• **EXERCISE AIM**
Where the line with "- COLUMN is" appears below, start writing out lines exactly, and finish with the line with "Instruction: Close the", which is included; write out nothing else.

Excerpts from a dataset

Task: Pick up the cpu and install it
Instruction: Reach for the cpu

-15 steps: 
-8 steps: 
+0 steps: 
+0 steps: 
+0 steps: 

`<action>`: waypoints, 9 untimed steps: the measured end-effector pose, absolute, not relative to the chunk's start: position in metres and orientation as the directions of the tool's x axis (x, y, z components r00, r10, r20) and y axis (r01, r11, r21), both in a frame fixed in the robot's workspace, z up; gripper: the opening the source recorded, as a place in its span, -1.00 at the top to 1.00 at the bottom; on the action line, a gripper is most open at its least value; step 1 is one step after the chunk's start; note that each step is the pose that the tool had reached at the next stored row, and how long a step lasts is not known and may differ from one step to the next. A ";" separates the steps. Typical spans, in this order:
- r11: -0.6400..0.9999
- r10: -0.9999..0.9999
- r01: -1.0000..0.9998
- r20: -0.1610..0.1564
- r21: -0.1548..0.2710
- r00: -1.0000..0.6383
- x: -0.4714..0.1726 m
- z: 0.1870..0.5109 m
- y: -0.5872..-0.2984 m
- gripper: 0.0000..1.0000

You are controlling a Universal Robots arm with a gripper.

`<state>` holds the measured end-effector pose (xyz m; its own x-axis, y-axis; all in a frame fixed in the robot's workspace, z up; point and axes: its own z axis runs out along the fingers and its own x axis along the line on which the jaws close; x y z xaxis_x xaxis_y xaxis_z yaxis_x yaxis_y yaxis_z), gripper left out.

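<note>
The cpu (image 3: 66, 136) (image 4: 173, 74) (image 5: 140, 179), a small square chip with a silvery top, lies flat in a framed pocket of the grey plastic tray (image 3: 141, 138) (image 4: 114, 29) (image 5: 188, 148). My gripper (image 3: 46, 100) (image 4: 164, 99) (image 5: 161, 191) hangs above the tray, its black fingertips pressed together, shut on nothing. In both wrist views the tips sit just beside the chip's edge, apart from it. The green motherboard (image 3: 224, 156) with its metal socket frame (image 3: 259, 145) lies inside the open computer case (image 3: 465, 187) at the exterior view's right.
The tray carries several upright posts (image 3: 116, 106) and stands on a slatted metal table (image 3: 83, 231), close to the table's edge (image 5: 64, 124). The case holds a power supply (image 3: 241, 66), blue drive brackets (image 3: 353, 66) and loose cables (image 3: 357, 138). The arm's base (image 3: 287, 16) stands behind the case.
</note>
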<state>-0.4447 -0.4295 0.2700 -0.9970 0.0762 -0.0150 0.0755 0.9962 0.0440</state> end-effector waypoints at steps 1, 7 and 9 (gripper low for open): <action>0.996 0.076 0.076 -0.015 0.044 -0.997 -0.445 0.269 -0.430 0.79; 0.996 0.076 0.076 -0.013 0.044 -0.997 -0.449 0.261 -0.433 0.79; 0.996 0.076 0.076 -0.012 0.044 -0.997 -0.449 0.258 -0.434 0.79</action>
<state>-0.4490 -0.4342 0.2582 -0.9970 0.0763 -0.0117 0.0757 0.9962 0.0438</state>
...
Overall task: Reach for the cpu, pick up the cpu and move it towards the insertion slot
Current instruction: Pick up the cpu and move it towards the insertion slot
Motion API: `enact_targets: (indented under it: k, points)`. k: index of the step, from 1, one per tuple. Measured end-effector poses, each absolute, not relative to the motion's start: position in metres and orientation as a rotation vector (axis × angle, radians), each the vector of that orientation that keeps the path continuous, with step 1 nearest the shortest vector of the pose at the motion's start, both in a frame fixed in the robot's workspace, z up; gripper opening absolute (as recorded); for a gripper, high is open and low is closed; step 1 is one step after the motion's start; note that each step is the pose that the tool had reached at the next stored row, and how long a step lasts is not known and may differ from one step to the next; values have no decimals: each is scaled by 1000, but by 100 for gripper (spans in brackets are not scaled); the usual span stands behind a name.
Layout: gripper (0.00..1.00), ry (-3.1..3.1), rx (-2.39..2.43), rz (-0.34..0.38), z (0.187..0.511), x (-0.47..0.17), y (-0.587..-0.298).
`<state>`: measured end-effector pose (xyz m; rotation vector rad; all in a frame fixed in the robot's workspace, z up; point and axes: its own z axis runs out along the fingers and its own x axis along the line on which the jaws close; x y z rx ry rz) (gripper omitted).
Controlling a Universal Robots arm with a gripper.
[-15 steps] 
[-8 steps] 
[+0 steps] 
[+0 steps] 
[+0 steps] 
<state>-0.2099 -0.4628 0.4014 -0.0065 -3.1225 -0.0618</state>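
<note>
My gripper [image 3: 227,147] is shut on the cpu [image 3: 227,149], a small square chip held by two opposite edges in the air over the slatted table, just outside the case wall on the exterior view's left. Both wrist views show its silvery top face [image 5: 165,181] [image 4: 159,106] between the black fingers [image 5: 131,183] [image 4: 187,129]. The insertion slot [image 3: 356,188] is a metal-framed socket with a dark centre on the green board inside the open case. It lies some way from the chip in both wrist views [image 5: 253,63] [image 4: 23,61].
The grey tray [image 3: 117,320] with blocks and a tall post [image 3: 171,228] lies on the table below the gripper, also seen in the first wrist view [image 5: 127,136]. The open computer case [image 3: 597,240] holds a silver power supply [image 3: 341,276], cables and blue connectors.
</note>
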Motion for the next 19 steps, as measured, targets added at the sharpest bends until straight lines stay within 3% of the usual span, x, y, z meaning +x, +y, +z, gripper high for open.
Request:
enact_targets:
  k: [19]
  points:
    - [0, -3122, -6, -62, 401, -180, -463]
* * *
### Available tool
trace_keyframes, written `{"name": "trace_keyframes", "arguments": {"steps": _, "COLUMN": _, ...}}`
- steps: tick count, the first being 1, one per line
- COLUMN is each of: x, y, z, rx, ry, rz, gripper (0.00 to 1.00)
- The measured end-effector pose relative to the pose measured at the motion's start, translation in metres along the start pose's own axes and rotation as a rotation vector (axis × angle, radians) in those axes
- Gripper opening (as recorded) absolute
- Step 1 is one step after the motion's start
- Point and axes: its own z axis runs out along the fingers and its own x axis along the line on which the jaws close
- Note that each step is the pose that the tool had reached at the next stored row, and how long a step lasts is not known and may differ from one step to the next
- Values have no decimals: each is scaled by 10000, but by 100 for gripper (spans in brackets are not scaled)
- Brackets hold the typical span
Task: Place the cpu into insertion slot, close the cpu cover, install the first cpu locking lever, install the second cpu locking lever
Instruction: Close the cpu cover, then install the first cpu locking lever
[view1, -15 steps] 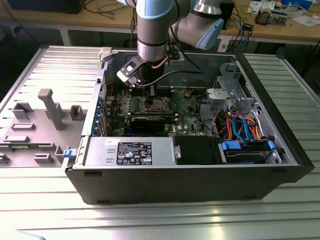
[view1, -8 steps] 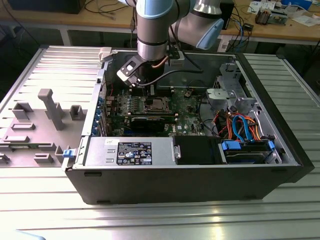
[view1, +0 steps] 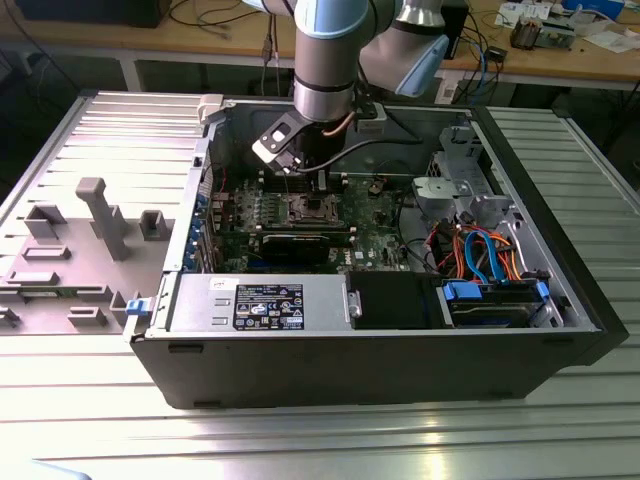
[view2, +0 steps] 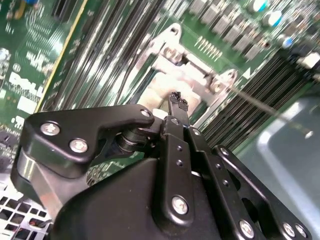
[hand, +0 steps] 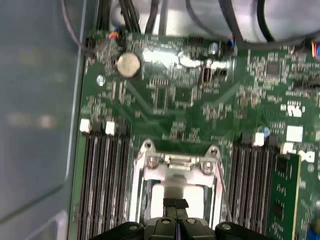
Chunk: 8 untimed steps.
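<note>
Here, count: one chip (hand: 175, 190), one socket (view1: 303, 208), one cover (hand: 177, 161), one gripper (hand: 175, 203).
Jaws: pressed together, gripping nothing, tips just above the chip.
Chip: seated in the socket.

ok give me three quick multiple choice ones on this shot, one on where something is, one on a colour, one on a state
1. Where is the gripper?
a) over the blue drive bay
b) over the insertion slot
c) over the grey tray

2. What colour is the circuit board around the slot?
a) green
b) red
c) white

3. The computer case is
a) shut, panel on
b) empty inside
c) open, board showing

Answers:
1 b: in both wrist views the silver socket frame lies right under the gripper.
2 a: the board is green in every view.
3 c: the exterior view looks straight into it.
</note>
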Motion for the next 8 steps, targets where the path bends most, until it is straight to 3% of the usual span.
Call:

• **RESULT OF THE TASK**
- COLUMN is each of: x, y, z, rx, ry, rz, gripper (0.00 to 1.00)
- The measured end-effector pose relative to the pose measured at the motion's start, translation in metres along the start pose's own axes and rotation as a rotation vector (axis × angle, radians) in those axes
- Gripper opening (as recorded) absolute
- Step 1 is one step after the motion's start
- Point and axes: its own z axis runs out along the fingers and its own x axis along the line on which the jaws close
- Note that each step is the pose that the tool had reached at the next stored row, and how long a step lasts is not known and may differ from one step to the next
- Values have no decimals: each is scaled by 10000, but by 100 for gripper (spans in brackets are not scaled)
- Brackets hold the typical span
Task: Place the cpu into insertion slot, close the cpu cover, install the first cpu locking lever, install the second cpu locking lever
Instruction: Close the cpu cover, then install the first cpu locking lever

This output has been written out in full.